À Alénakiri Pavé, les robinets ne sont plus que des éléments de décoration. Depuis trop longtemps, les populations vivent sans eau courante, une situation qui dépasse l’entendement et épuise la capacité d’indignation des résidents. Face à cette pénurie persistante, les ménages se tournent vers l’ultime recours : le puits.

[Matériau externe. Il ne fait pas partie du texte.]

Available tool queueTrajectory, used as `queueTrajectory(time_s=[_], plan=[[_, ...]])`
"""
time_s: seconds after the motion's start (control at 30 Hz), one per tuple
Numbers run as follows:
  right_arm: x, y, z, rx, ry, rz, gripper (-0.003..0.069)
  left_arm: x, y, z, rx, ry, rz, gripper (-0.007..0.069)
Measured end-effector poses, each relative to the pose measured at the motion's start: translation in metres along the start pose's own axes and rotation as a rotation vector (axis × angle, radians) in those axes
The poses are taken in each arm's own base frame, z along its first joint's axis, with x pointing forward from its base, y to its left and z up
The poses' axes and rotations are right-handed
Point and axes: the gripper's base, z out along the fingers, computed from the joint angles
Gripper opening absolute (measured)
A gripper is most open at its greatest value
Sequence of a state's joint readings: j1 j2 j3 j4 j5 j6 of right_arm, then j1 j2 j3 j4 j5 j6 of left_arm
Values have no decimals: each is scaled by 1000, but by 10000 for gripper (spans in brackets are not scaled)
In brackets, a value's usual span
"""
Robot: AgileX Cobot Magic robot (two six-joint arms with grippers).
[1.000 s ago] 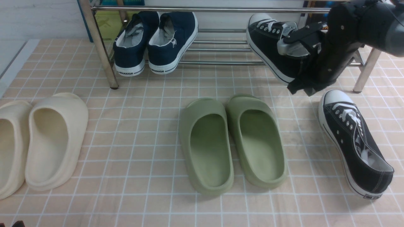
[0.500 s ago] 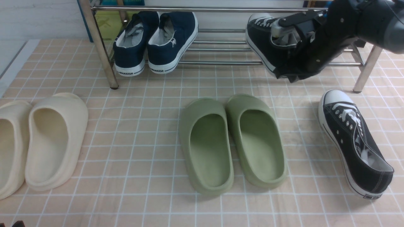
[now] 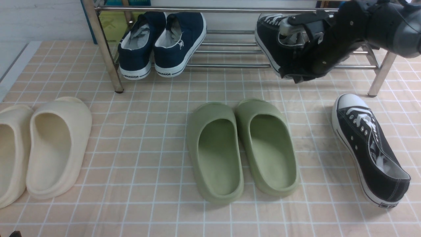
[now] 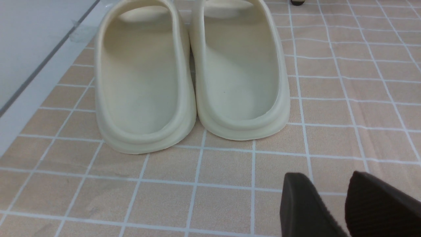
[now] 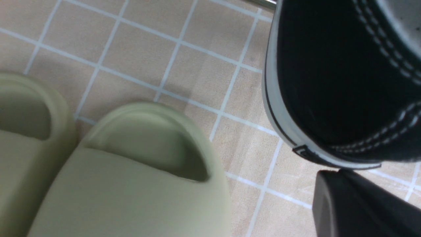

Ces solutions de fortune, creusées à la hâte dans les cours des concessions, représentent un danger immédiat. Souvent situés à quelques mètres seulement des fosses septiques, ces points d’eau sont de véritables bombes sanitaires à retardement. L’eau extraite, ni contrôlée ni traitée, est pourtant utilisée pour tout : la toilette, la cuisine et même la consommation.
Le risque de maladies hydriques plane sur chaque foyer. « Nous sommes abandonnés à notre sort », confie une habitante sous couvert d’anonymat. Un cri du cœur qui résume le sentiment de délaissement d’un quartier à bout de souffle.
Le poids des promesses
Les autorités avaient pourtant promis un changement. Mais sur le terrain, les actes peinent à suivre les discours. Si l’argument des « difficultés héritées du passé » a longtemps servi d’explication, il ne convainc plus personne. Depuis le 30 août 2023, le vent d’espoir qui souffle sur le Gabon tarde à rafraîchir les gosiers d’Owendo. Près de deux ans après, la question reste la même, lancinante : « Jusqu’à quand va durer ce calvaire ? »
L’accès à l’eau potable n’est ni un luxe, ni une faveur, mais un droit humain fondamental. À Alénakiri Pavé, on ne demande pas l’impossible, simplement l’accès à une eau propre et durable. Au-delà de l’enjeu local, c’est toute la crédibilité de l’action publique qui est ici mise à l’épreuve.
Le cas d’Alénakiri Pavé n’est malheureusement pas isolé. Il est le miroir d’un malaise plus profond : celui d’un État dont les populations attendent encore qu’il réponde aux besoins les plus essentiels.